Если б ты знала, сколько в эти три года прошло и проехало! Я слышал потом, что
ты будто бы презирала меня за перемену убеждений. Кого ж я бросил? Врагов живой
жизни; устарелых либералишек, боящихся собственной независимости; лакеев мысли,
врагов личности и свободы, дряхлых проповедников мертвечины и тухлятины! Что у
них: старчество, золотая средина, самая мещанская, подлая бездарность,
завистливое равенство, равенство без собственного достоинства, равенство, как
сознает его лакей или как сознавал француз девяносто третьего года… А главное,
везде мерзавцы, мерзавцы и мерзавцы!
– Да, мерзавцев много, – отрывисто и болезненно проговорила
она. Она лежала протянувшись, недвижимо и как бы боясь пошевелиться,
откинувшись головой на подушку, несколько вбок, смотря в потолок утомленным, но
горячим взглядом. Лицо ее было бледно, губы высохли и запеклись.

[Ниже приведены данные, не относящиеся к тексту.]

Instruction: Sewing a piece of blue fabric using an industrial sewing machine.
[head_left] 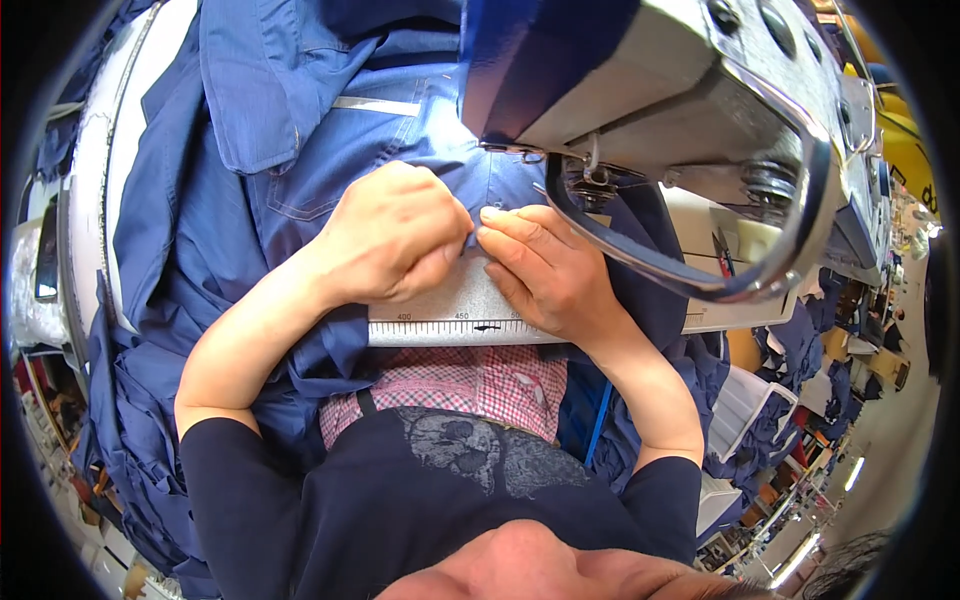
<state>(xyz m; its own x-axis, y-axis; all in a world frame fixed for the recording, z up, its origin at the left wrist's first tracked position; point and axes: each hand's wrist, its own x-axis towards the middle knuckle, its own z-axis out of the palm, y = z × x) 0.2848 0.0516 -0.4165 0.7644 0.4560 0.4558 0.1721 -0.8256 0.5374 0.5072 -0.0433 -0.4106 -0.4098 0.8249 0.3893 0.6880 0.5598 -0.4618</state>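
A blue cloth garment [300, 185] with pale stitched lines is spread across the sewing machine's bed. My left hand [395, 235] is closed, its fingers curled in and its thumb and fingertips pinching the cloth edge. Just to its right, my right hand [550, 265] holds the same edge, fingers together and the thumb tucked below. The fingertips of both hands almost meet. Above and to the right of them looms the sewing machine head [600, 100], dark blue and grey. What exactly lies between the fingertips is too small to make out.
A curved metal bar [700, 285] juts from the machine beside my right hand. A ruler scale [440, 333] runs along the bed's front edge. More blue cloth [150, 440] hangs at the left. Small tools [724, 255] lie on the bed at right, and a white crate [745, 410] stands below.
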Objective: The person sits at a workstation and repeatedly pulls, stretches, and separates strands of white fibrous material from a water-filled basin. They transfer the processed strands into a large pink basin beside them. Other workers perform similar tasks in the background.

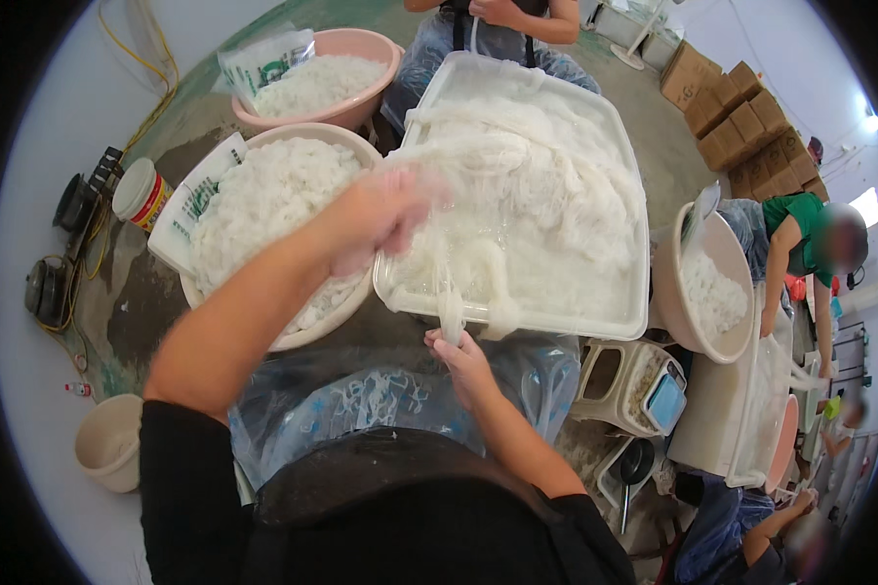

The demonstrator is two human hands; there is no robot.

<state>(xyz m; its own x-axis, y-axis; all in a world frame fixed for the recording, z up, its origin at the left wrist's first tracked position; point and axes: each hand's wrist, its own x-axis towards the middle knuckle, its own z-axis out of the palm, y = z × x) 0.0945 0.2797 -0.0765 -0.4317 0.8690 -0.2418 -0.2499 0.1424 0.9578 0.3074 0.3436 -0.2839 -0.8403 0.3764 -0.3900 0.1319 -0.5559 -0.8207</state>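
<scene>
A white rectangular tray point(595, 326) stands in front of me, holding cloudy liquid and a heap of wet, white, stringy strands point(546, 185). At its near left edge a soft, tube-like white strand point(450, 317) hangs over the rim. My right hand point(458, 359) pinches the lower end of this strand just below the rim. My left hand point(390, 210) hovers over the tray's left edge, smeared by motion; its fingers cannot be made out. Another looped strand point(498, 283) lies over the near rim.
Left of the tray stand two pink-beige basins, one near point(298, 336) and one far point(385, 68), full of white clumps. A lidded bucket point(139, 190) sits by the wall. A co-worker point(556, 24) faces me across the tray; others work at the right beside a basin point(665, 283). Cartons point(751, 132) are stacked behind.
</scene>
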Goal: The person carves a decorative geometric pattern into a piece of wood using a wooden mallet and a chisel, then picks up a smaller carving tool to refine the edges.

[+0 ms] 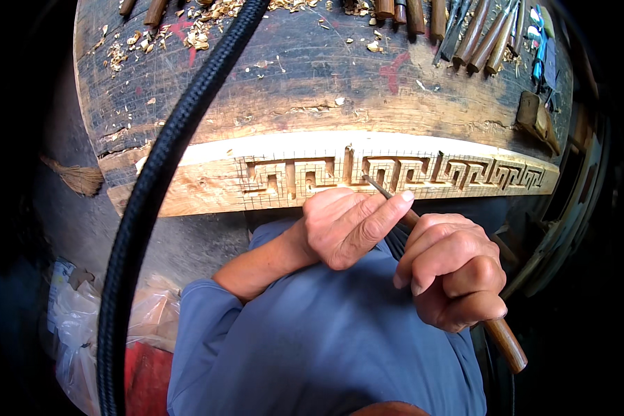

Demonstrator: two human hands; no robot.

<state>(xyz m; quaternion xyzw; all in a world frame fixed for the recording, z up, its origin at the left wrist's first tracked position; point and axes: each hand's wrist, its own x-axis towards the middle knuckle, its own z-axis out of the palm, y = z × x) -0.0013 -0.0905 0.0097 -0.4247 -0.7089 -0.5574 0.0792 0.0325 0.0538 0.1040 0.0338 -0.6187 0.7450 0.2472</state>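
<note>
A wood carving chisel (507, 345) slants across my front, its brown wooden handle toward the lower right. My right hand (454, 270) is closed around the handle, and the handle's end sticks out below the fist. Bent fingers of my left hand (353, 225) are pressed about the chisel's front part, close to the blade. The thin blade reaches the middle of a long pale wooden board (201, 191), where its tip meets the carving. Stepped, key-like grooves (395, 168) and a pencilled grid run along the board's face. My left hand hides part of the board's lower edge.
Several wooden-handled chisels (489, 41) lie at the workbench's (256, 90) far right. Wood shavings (197, 35) are scattered at the back. A wooden mallet-like block (537, 121) sits at the right edge. A black braided cable (166, 159) crosses the left. Plastic bags (76, 319) and a straw brush (76, 177) are lower left.
</note>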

– Ты сознаешь, Marie, сознаешь! – воскликнул Шатов. Она
хотела было сделать отрицательный знак головой, и вдруг с нею сделалась прежняя
судорога. Опять она спрятала лицо в подушку и опять изо всей силы целую минуту
сжимала до боли руку подбежавшего и обезумевшего от ужаса Шатова.
– Marie, Marie! Но ведь это, может быть, очень серьезно,
Marie!
– Молчите… Я не хочу, не хочу, – восклицала она почти в
ярости, повертываясь опять вверх лицом, – не смейте глядеть на меня, с вашим
состраданием! Ходите по комнате, говорите что-нибудь, говорите…
Шатов как потерянный начал было снова что-то бормотать.
– Вы чем здесь занимаетесь? – спросила она, с брезгливым
нетерпением перебивая его.
– На контору к купцу одному хожу. Я, Marie, если б особенно
захотел, мог бы и здесь хорошие деньги доставать.
– Тем для вас лучше…
– Ах, не подумай чего, Marie, я так сказал…
– А еще что делаете? Что проповедуете? Ведь вы не можете не
проповедовать; таков характер!
– Бога проповедую, Marie.
– В которого сами не верите. Этой идеи я никогда не могла
понять.
– Оставим, Marie, это потом.
– Что такое была здесь эта Марья Тимофеевна?
– Это тоже мы потом, Marie.
– Не смейте мне делать такие замечания! Правда ли, что
смерть эту можно отнести к злодейству… этих людей?
– Непременно так, – проскрежетал Шатов.
Marie вдруг подняла голову и болезненно прокричала:
– Не смейте мне больше говорить об этом, никогда не смейте,
никогда не смейте!
И она опять упала на постель в припадке той же судорожной
боли; это уже в третий раз, но на этот раз стоны стали громче, обратились в
крики.
– О, несносный человек! О, нестерпимый человек! – металась
она, уже не жалея себя, отталкивая стоявшего над нею Шатова.
– Marie, я буду что хочешь… я буду ходить, говорить…
– Да неужто вы не видите, что началось?
– Что началось, Marie?
– А почем я знаю? Я разве тут знаю что-нибудь… О, проклятая!
О, будь проклято всё заране!
– Marie, если б ты сказала, что начинается… а то я… что я
пойму, если так?
– Вы отвлеченный, бесполезный болтун. О, будь проклято всё
на свете!
– Marie! Marie!
Он серьезно подумал, что с ней начинается помешательство.
– Да неужели вы, наконец, не видите, что я мучаюсь родами, –
приподнялась она, смотря на него со страшною, болезненною, исказившею всё лицо
ее злобой. – Будь он заране проклят, этот ребенок!
– Marie, – воскликнул Шатов, догадавшись наконец, в чем
дело, – Marie… Но что же ты не сказала заране? – спохватился он вдруг и с
энергическою решимостью схватил свою фуражку.
– А я почем знала, входя сюда? Неужто пришла бы к вам? Мне
сказали, еще через десять дней! Куда же вы, куда же вы, не смейте.